Partial Least Squares Regression (plsr) is often used to analyze spectral data.

Usage

pcv.plsr(df, resps = NULL, spectra = NULL, train = 0.8, cv = 10, ...)

Arguments

df

Data frame containing metadata and spectral histogram data

resps

Vector of response variables.

spectra

Either one column name (in the case of long data) or a set of columns in the case of wide data. If a single character string is provided and it is not one of the column names then it is taken to be a pattern that will match some set of column names in the data to use (see examples).

train

Proportion of data to use as training data.

cv

Number of cross validation iterations.

...

Further arguments passed to caret::train.

Value

a list of lists each with model performance, prediction target, model, plot, N components, and variable influence on projection components for each response variable.

Details

Note that columns that sum to 0 in the training or test data will be removed.
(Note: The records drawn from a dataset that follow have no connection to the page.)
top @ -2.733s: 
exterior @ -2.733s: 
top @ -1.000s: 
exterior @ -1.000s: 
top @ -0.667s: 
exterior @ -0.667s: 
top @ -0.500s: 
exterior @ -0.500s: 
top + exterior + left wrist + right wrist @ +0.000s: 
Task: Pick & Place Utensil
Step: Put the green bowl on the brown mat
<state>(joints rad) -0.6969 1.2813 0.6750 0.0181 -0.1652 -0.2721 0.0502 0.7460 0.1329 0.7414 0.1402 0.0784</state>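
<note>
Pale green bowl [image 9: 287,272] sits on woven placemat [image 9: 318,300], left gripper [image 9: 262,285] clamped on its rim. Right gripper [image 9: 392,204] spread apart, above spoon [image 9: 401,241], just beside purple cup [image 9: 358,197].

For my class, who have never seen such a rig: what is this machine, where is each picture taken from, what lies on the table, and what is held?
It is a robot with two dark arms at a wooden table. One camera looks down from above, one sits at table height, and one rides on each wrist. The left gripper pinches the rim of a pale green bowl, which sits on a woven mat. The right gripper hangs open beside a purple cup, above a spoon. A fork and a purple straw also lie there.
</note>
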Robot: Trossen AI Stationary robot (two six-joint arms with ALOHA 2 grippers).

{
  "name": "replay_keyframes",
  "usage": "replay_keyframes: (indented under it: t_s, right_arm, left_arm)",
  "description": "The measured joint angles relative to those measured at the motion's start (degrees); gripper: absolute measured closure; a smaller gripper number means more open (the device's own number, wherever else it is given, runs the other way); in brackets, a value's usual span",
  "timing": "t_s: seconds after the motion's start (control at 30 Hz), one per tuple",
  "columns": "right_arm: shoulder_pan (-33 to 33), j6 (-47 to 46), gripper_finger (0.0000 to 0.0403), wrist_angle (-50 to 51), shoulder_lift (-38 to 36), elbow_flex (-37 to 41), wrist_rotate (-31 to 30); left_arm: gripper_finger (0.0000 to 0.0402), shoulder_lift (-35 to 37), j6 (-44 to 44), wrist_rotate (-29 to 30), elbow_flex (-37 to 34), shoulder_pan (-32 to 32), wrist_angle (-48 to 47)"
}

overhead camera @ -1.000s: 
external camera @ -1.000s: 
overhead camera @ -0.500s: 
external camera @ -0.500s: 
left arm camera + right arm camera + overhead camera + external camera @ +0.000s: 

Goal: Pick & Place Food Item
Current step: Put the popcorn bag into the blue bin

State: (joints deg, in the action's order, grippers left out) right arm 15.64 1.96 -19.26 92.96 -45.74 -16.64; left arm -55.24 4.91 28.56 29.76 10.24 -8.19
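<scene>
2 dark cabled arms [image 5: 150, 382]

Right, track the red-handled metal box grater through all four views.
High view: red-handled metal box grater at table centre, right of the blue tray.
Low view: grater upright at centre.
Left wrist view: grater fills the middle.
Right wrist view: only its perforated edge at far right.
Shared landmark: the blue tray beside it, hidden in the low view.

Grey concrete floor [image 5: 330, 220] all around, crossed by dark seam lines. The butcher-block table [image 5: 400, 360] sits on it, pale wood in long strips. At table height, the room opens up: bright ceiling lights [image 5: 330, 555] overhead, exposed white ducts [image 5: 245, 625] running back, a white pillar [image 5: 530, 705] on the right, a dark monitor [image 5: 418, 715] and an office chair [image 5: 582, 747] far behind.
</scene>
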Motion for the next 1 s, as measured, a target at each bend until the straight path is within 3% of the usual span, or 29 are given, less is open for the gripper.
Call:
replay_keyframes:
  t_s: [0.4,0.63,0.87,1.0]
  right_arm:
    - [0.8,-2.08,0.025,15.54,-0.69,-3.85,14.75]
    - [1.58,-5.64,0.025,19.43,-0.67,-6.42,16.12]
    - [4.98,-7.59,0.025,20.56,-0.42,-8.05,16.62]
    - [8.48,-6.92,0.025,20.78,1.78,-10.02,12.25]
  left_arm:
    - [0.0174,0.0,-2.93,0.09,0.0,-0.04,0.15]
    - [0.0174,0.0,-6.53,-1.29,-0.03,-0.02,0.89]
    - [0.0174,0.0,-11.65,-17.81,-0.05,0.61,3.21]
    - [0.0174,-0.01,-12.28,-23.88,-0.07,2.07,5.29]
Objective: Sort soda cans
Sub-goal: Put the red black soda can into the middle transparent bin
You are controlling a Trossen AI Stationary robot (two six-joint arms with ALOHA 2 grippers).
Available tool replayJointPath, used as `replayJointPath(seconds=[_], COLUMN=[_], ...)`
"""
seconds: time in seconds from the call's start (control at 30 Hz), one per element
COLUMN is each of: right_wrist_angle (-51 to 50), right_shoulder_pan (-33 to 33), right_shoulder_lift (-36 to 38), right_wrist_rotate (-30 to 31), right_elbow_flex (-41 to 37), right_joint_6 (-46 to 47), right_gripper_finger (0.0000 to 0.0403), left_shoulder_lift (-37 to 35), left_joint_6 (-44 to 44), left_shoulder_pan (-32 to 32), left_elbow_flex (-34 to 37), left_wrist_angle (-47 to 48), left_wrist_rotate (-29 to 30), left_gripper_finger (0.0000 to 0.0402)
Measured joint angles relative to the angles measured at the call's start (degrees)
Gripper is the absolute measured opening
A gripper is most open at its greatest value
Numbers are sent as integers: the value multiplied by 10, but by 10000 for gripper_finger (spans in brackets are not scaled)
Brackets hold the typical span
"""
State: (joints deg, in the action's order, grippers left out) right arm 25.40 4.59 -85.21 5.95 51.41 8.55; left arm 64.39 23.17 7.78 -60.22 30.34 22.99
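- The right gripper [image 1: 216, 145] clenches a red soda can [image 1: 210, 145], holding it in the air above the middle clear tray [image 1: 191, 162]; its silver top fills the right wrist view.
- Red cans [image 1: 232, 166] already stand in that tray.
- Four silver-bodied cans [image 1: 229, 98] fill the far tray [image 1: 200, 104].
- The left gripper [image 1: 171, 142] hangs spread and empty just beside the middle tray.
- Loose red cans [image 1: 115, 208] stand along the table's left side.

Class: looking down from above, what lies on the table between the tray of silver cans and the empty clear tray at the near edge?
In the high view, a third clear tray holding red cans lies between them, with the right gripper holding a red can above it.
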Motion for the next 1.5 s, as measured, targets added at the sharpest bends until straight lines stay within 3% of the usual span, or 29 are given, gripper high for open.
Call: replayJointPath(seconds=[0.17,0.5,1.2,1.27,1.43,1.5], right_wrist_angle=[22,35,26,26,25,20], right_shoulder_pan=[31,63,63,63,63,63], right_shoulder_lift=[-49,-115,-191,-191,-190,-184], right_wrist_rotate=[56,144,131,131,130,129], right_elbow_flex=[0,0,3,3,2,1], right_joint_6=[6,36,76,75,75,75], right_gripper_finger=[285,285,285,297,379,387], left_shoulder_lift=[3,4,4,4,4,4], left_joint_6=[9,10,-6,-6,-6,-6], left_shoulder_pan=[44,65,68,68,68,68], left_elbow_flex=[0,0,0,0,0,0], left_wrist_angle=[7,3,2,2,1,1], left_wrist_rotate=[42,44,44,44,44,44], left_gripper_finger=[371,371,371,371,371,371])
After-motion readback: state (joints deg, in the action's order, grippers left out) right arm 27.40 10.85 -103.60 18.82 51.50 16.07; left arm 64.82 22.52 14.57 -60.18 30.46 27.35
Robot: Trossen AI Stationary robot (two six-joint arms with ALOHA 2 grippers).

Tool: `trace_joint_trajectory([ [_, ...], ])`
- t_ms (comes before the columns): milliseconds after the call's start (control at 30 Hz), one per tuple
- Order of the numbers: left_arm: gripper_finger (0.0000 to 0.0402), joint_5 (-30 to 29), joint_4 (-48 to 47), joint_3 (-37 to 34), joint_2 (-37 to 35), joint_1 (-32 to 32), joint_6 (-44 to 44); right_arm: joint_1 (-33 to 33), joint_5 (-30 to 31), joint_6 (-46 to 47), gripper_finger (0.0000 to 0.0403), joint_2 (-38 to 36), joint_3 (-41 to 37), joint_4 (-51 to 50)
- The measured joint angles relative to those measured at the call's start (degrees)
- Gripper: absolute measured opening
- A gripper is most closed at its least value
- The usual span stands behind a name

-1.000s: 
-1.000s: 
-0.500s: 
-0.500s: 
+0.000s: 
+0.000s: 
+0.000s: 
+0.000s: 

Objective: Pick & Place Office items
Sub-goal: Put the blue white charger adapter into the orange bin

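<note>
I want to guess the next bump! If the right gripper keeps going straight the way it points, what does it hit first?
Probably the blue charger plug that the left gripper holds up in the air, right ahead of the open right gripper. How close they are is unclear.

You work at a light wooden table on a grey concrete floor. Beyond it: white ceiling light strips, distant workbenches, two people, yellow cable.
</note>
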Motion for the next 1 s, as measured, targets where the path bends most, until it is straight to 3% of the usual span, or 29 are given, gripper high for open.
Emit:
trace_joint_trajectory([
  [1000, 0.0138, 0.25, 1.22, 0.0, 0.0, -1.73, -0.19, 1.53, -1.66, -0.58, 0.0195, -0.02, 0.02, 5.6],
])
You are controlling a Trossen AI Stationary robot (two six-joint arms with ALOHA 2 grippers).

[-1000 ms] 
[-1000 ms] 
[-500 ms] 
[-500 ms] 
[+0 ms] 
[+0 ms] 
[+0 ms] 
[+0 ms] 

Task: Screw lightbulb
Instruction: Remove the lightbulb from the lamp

This function also uses the 'pls' method from the pls package.

Examples


if (rlang::is_installed("pls")) {
  dists <- list(
    rlnorm = list(meanlog = log(40), sdlog = 0.5),
    rlnorm = list(meanlog = log(60), sdlog = 0.35)
  )
  mv <- mvSim(
    dists = dists, n_samples = 100, counts = 1000,
    min_bin = 1, max_bin = 180, wide = TRUE
  )
  sv <- growthSim("logistic",
    n = 5, t = 20,
    params = list("A" = c(200, 160), "B" = c(13, 11), "C" = c(3, 3.5))
  )
  d <- cbind(sv, mv[, -1])
  # note that this requires the "pls" package to be installed.
  x <- pcv.plsr(df = d, resps = "y", spectra = grepl("^sim_", colnames(d)))
}